=== WHAT THE EXERCISE ASKS ===
In the entries below, find the line with "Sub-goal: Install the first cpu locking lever" and the line with "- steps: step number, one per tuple". Reproduce those two lines and every line between them exactly, and nothing more.

======

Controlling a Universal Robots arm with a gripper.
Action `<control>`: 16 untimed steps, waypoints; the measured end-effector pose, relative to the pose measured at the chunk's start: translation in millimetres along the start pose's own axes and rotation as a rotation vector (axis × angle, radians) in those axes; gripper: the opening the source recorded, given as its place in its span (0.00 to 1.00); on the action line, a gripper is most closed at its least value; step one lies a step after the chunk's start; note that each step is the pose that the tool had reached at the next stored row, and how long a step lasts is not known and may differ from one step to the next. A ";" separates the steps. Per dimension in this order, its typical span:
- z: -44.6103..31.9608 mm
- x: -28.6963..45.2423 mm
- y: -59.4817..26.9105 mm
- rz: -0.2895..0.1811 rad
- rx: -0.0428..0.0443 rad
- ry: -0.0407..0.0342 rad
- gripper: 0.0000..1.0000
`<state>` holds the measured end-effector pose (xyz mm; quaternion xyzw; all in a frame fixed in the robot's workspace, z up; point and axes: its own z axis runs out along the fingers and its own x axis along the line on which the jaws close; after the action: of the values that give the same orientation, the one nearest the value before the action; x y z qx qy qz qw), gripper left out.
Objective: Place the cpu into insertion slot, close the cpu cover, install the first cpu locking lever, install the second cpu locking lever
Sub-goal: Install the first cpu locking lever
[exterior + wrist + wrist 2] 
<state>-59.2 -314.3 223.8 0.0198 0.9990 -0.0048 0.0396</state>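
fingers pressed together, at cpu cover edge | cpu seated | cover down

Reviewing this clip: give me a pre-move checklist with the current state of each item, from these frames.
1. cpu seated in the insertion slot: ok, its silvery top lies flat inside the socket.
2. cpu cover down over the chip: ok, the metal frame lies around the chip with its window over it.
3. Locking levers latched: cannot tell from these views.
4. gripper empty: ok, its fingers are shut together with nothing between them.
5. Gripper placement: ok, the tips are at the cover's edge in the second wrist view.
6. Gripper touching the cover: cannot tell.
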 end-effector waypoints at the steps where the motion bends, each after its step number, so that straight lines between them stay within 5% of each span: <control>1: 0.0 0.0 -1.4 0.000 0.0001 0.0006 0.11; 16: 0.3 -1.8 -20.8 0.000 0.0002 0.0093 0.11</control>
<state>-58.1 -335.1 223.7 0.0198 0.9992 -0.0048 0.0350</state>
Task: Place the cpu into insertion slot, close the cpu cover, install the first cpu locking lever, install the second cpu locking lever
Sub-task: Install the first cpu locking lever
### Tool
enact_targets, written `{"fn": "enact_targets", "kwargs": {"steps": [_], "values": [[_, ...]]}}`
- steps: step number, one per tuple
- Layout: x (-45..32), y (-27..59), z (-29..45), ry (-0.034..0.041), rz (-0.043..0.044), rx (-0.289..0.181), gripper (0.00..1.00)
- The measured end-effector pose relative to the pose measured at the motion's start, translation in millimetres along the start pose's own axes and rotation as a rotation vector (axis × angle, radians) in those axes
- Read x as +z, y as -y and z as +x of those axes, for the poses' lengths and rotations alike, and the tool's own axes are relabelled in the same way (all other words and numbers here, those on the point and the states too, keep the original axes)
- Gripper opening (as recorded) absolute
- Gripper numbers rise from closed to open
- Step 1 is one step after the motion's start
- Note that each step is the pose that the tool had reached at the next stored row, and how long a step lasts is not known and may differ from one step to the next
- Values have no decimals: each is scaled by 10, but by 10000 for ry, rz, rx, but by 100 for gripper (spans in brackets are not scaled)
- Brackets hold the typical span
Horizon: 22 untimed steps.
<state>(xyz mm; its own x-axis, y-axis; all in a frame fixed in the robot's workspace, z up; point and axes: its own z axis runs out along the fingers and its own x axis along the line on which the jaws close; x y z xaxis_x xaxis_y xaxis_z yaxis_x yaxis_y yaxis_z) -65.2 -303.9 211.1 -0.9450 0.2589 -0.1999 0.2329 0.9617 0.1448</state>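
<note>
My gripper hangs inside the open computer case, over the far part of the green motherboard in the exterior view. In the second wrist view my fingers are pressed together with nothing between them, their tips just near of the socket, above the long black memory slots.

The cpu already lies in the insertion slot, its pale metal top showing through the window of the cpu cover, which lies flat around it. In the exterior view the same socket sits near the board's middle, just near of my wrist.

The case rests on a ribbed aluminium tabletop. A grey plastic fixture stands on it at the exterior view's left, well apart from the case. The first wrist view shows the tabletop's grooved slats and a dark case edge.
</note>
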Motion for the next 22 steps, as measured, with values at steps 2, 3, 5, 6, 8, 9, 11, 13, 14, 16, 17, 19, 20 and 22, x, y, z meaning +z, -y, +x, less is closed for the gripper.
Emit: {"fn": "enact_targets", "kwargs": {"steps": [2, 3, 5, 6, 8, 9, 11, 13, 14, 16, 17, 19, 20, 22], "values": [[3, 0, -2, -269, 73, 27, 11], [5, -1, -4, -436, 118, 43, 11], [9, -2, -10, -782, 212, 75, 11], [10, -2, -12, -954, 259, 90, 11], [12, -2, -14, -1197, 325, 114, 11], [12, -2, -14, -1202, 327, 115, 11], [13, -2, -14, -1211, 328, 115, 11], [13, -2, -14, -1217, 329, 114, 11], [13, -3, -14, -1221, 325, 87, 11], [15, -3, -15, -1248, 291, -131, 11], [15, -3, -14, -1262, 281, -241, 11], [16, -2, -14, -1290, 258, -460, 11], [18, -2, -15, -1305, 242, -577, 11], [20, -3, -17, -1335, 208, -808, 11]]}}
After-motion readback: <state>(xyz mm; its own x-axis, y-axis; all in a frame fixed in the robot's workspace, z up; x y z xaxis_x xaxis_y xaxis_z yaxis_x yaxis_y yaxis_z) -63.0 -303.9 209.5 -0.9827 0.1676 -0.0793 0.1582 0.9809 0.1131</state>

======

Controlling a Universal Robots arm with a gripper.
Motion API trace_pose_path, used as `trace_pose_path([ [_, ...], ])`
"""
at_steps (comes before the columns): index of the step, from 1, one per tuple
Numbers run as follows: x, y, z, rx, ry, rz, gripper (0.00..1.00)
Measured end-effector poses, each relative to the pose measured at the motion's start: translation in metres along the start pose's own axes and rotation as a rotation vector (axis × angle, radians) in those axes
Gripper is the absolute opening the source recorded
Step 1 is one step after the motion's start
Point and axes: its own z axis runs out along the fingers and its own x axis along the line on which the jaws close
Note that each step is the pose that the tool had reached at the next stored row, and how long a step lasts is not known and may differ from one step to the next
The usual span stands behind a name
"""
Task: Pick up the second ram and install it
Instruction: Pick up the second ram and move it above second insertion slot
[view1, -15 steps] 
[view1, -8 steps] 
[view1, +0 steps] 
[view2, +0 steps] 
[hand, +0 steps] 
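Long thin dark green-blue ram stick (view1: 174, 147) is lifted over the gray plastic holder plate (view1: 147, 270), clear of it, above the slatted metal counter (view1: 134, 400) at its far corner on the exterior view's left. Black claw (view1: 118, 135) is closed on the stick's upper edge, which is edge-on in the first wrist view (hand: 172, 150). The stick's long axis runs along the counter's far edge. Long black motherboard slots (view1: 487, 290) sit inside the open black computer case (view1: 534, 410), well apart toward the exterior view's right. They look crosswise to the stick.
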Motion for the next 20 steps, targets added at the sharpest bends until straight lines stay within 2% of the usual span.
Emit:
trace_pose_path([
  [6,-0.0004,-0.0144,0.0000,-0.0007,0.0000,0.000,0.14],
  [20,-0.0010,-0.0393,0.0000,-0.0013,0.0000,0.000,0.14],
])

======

=== RESPONSE BELOW ===
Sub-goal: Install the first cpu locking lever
[exterior + wrist + wrist 2] 
<state>-59.2 -314.3 223.8 0.0198 0.9990 -0.0048 0.0396</state>
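fingers pressed together, at cpu cover edge | cpu seated | cover down

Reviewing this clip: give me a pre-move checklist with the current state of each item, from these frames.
1. cpu seated in the insertion slot: ok, its silvery top lies flat inside the socket.
2. cpu cover down over the chip: ok, the metal frame lies around the chip with its window over it.
3. Locking levers latched: cannot tell from these views.
4. gripper empty: ok, its fingers are shut together with nothing between them.
5. Gripper placement: ok, the tips are at the cover's edge in the second wrist view.
6. Gripper touching the cover: cannot tell.
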 end-effector waypoints at the steps where the motion bends, each after its step number, so that straight lines between them stay within 5% of each span: <control>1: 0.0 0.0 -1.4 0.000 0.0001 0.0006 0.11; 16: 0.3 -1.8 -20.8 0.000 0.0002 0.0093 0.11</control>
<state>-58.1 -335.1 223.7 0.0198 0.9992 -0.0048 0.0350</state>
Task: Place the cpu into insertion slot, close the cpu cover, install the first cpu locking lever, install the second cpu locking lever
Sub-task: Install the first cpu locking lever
### Tool
enact_targets, written `{"fn": "enact_targets", "kwargs": {"steps": [_], "values": [[_, ...]]}}`
- steps: step number, one per tuple

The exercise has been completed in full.